Friday, January 11, 2019

Six Questions for Tiffany Key, Editor, Mercurial Stories

Mercurial Stories publishes flash fiction to 500 words (though sometimes that word count is doubled for a two-week issue). A prompt is posted on Monday. Stories are due on Thursday. The next issue is published on Saturday. “The concept was inspired by Ray Bradbury’s advice to fledgling writers: write a short story every week. Mathematically, he reasoned, it is nearly impossible to write 52 terrible stories.” Read the complete guidelines here.

SQF: Why did you start this magazine?

Tiffany Key: I started Mercurial Stories to give writers a regular, structured challenge so they could get out of their own way.

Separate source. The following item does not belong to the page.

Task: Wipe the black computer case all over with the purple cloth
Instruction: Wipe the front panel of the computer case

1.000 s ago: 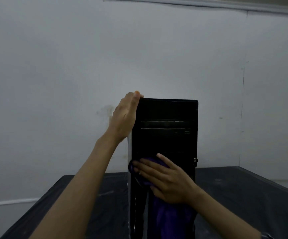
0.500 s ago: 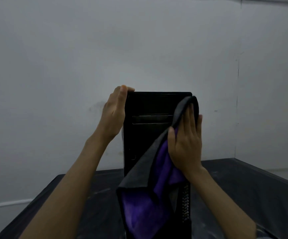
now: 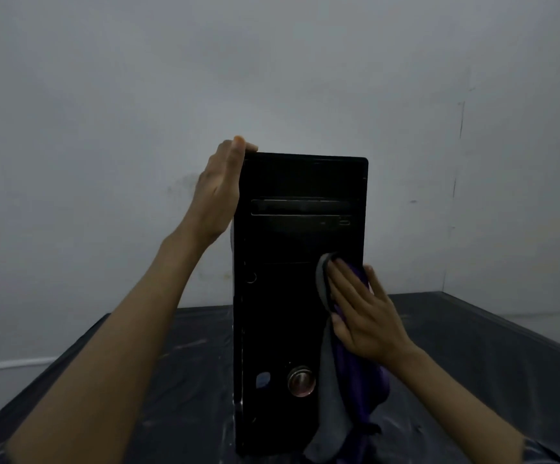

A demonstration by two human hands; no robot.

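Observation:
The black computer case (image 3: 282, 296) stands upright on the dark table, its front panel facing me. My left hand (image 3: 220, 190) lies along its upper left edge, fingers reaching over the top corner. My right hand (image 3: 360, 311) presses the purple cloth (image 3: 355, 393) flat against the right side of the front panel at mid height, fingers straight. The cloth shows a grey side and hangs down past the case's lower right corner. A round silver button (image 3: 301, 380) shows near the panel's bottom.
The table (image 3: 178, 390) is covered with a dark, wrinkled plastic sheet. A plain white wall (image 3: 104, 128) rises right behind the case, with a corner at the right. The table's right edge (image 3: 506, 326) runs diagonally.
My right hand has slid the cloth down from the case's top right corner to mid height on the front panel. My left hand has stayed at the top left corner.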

Too often, creatives procrastinate with their work, usually because they are perfectionists or afraid of failure. When the work becomes too precious in our minds, we neglect to do the gritty toil of writing, which is actually where the story shines through. Responding to a prompt quickly and tersely undermines the fear that our creative well is finite. The more you write, the better you become at your craft. It is that simple.

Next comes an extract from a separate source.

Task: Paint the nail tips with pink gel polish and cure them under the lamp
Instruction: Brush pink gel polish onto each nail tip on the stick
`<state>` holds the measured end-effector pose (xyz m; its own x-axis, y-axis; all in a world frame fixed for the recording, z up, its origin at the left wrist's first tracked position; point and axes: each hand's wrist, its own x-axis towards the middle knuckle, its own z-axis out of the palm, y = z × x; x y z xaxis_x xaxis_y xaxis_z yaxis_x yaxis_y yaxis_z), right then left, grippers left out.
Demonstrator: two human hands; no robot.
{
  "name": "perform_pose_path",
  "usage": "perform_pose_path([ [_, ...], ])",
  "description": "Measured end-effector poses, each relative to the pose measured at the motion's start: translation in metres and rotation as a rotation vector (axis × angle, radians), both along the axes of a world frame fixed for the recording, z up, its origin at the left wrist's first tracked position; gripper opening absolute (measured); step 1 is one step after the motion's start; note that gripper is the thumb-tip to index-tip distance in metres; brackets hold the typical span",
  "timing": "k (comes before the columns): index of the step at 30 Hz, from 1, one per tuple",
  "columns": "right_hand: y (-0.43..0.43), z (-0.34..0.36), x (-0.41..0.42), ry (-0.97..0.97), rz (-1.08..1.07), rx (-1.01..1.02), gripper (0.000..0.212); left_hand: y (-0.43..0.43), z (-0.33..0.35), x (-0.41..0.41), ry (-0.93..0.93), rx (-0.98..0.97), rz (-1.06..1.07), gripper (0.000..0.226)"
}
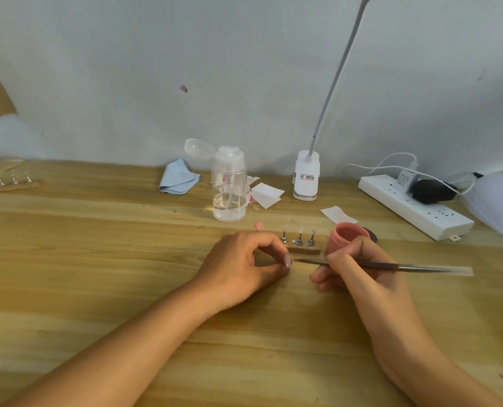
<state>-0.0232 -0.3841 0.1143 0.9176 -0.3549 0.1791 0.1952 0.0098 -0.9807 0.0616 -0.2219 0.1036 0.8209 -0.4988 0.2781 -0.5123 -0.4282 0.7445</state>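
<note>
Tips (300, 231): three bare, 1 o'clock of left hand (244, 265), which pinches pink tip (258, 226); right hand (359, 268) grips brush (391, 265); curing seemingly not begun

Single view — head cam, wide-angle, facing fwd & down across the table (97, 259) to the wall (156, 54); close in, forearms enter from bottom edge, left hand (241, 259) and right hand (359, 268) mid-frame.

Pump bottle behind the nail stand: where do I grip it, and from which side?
Grip the pump bottle by its straight clear wall at mid height, fingers coming from the front left. Its open cap juts out up top, and the nail stand crowds the front right.
</note>
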Motion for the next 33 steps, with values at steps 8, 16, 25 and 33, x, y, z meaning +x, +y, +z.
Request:
perform_pose_path([
  [8, 0.002, -0.001, 0.0, 0.017, 0.034, -0.064, 0.021, 0.0, 0.0, 0.0, 0.001, 0.004, 0.006, 0.024],
  [16, 0.003, -0.002, 0.002, -0.009, 0.013, -0.041, 0.019, 0.0, 0.0, 0.001, -0.01, -0.001, 0.011, 0.023],
  [25, -0.001, 0.008, -0.002, -0.244, -0.12, -0.068, 0.012, -0.001, -0.002, 0.0, -0.016, -0.019, -0.004, 0.017],
  [33, -0.032, 0.013, 0.007, -0.067, -0.343, -0.392, 0.012, -0.002, -0.002, -0.001, -0.02, 0.012, 0.012, 0.013],
])
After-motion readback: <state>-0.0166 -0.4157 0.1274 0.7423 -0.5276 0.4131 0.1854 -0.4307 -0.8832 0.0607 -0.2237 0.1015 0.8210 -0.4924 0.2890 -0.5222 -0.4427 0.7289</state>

SQF: What are the top three things you look for in a submission and why?

TK: Our submission requirements are a little different from most magazines. As the editor, I check if the story responded to the prompt. This is the most important aspect because it means that the story was written specifically for that week’s prompt. I reject stories where it is obvious that they just recycled an existing story but tossed in the prompt’s word or phrase. 

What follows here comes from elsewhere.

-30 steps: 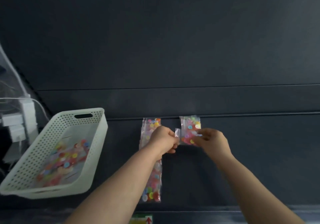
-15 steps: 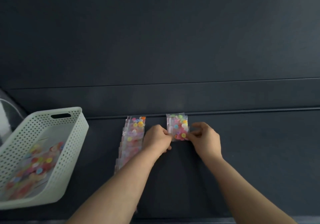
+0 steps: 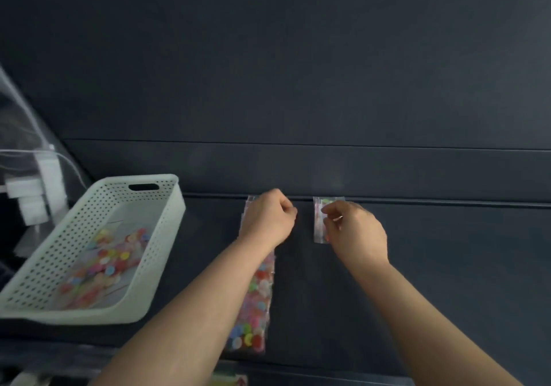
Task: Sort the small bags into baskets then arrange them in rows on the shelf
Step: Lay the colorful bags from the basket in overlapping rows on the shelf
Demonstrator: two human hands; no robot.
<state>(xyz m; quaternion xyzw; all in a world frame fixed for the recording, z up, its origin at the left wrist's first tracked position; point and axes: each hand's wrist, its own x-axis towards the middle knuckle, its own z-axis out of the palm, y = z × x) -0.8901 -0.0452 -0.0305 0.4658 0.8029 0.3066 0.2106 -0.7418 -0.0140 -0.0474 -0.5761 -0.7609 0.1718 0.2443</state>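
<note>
Two rows are forming on the dark shelf (image 3: 447, 266). The right hand (image 3: 354, 233) pinches a small bag (image 3: 318, 221) at the back rail; it should square it there. The left hand (image 3: 268, 218) rests curled over the finished row (image 3: 253, 305), apparently empty. More bags wait in the basket (image 3: 155, 266).

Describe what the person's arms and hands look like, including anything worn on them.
Both forearms are bare, with no sleeves, watch or gloves in view. The left hand shows nothing worn. The right hand has a small pale glint at one finger, too blurred to tell if it is a ring.
</note>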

Word count is our second screening measure. I always make the word count very clear when posting the prompt. It is usually 500, though on occasion will be doubled if the prompt spans two weeks. I have been flexible with this aspect BUT the stories are usually not as good. See, the magic of flash fiction is that restriction of 500 words. You don’t get to that number by simply writing until the counter reads 499 words. What you do is write a story, realize that you are way over the allotted amount, then begin to trim away the excess. Editing is just as important as writing (especially in flash fiction) but the trick is not to let the editor-self know that.

Time is the third point. If you miss the deadline, you will not be included in that week’s issue. Having a deadline is another crucial part of the challenge. Many people find themselves unable to write without a deadline, especially if they are free from typical time restraints such as work or caring for loved ones. And if you miss the deadline, you can simply try again next week with a new story.

SQF: What most often turns you off to a submission?

TK: Mercurial Stories accepts any story that meets the requirements regardless of how I feel about a story. That being said, I do don a more traditional editor’s cap when it comes to the print edition. I am currently selecting stories for our quarterly publication, which will come out next month. This volume is carefully curated and will feature stories that I believe work well beyond the context of the weekly prompt. Stories that will be excluded are those that I don’t want to read a second time, honestly.

SQF: What magazines/zines do you read on a “regular” basis?

TK: I have subscriptions to The Paris Review, The New Yorker, and London Review of Books. I read LitHub and Catapult, McSweeney’s and Oxford American. I listen to podcasts, mainly interview shows with writers and artists as guests such as First Draft, Monocle 24, and Library Talks.

SQF: Many editors list erotica, or sex for sex sake, as hard sells. What are hard sells for your publication?

TK: Again, we don’t discriminate at Mercurial Stories. Really, the requirements work as a filter for the slush pile. My main requirement is that it is a story and with only 500 words at your disposal, you would be hard pressed (ahem) to include gratuitous violence or sex. Frankly, I would be rather impressed with the writer who manages to meet our requirements and include some random gore or erotica, just for kicks. Might make for an interesting read.

SQF: What one question on this topic do you wish I'd asked that I didn't? And how would you answer it?

TK: This seems a bit cheeky, asking your interviewee to ask and answer their own question. To be a good sport, though, I suppose I would ask about the forecast for the magazine. And in turn, let me answer: Mercurial Stories is really just getting started. With the print volume in the works and our podcast featuring stories read by selected writers along with interviews, Mercurial Stories is expanding in all directions. We will continue to provide writers with growth opportunities while giving readers an interesting collection of stories every week.

Thank you, Tiffany. We all appreciate you taking time from your busy schedule to participate in this project.